▶ [PROBLEM TO SOLVE]:
Show each line from the listing that includes the word "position".

▶ [RECORDED DATA]:
··········
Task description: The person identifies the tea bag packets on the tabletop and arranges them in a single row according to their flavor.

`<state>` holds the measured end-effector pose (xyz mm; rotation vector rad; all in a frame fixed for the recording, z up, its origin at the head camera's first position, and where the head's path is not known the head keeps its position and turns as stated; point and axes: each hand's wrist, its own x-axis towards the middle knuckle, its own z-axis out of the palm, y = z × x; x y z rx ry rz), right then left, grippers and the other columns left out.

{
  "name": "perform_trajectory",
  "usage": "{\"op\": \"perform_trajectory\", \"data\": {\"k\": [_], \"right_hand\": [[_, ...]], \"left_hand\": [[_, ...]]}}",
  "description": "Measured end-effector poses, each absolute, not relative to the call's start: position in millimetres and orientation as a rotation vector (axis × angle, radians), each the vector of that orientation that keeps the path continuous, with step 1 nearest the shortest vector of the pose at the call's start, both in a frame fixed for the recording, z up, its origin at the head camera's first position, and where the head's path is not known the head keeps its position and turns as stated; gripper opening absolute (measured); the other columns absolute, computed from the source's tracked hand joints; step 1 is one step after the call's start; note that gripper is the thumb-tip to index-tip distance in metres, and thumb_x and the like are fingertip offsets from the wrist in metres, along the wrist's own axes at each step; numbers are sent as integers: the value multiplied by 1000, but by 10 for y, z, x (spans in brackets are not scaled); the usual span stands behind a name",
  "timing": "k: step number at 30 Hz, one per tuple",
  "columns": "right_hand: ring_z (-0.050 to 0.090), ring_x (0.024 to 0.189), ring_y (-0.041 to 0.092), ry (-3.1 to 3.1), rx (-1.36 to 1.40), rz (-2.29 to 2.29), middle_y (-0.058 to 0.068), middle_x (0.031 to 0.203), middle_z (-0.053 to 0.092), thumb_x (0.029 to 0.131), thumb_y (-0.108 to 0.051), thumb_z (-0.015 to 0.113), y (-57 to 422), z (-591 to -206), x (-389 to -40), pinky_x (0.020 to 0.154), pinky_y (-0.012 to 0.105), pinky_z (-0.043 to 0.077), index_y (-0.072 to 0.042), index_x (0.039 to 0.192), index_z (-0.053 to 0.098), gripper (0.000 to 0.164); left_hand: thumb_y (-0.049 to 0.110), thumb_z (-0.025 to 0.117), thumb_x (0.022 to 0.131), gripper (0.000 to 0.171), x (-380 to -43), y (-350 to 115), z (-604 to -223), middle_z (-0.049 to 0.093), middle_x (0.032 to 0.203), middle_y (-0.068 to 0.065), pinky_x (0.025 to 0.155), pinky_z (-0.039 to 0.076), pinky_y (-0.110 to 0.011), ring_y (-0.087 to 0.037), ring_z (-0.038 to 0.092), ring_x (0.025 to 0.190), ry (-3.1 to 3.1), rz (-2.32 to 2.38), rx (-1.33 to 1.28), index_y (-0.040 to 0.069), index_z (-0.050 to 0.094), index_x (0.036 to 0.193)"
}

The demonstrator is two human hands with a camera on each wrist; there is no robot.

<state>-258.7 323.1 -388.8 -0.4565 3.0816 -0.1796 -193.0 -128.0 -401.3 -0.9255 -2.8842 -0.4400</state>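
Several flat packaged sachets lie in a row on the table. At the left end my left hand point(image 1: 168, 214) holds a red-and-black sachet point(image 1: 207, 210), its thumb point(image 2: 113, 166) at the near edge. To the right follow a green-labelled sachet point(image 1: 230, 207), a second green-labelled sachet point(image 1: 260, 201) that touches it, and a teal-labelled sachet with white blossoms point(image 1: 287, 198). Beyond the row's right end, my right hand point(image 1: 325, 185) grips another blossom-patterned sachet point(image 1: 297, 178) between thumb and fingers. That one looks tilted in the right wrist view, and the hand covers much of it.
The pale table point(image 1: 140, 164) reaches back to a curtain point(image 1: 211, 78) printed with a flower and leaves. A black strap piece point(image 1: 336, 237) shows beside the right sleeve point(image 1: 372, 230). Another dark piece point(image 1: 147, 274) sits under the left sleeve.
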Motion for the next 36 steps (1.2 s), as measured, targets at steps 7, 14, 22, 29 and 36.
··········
▶ [OUTPUT BELOW]:
`<state>` holds the measured end-effector pose (xyz mm; rotation vector rad; all in a frame fixed for the recording, z up, its origin at the head camera's first position, and where the head's path is not known the head keeps its position and turns as stated; point and axes: each hand's wrist, its own x-axis towards the middle knuckle, its own z-axis out of the palm, y = z × x; x y z rx ry rz), right then left, grippers and the other columns left out.
  "description": "Measured end-effector poses, each absolute, not relative to the call's start: position in millimetres and orientation as a rotation vector (axis × angle, radians), each the vector of that orientation that keeps the path continuous, with step 1 nearest the shortest vector of the pose at the call's start, both in a frame fixed for the recording, z up, its origin at the head camera's first position, and where the head's path is not known the head keeps its position and turns as stated; gripper opening absolute (measured); the other columns absolute, computed from the source's tracked hand joints; step 1 is one step after the call's start; note that gripper is the thumb-tip to index-tip distance in metres, and thumb_x and the like are fingertip offsets from the wrist in metres, along the wrist's own axes at each step; numbers are sent as integers: the value multiplied by 1000, but by 10 for y, z, x (spans in brackets are not scaled); the usual span stands behind a name",

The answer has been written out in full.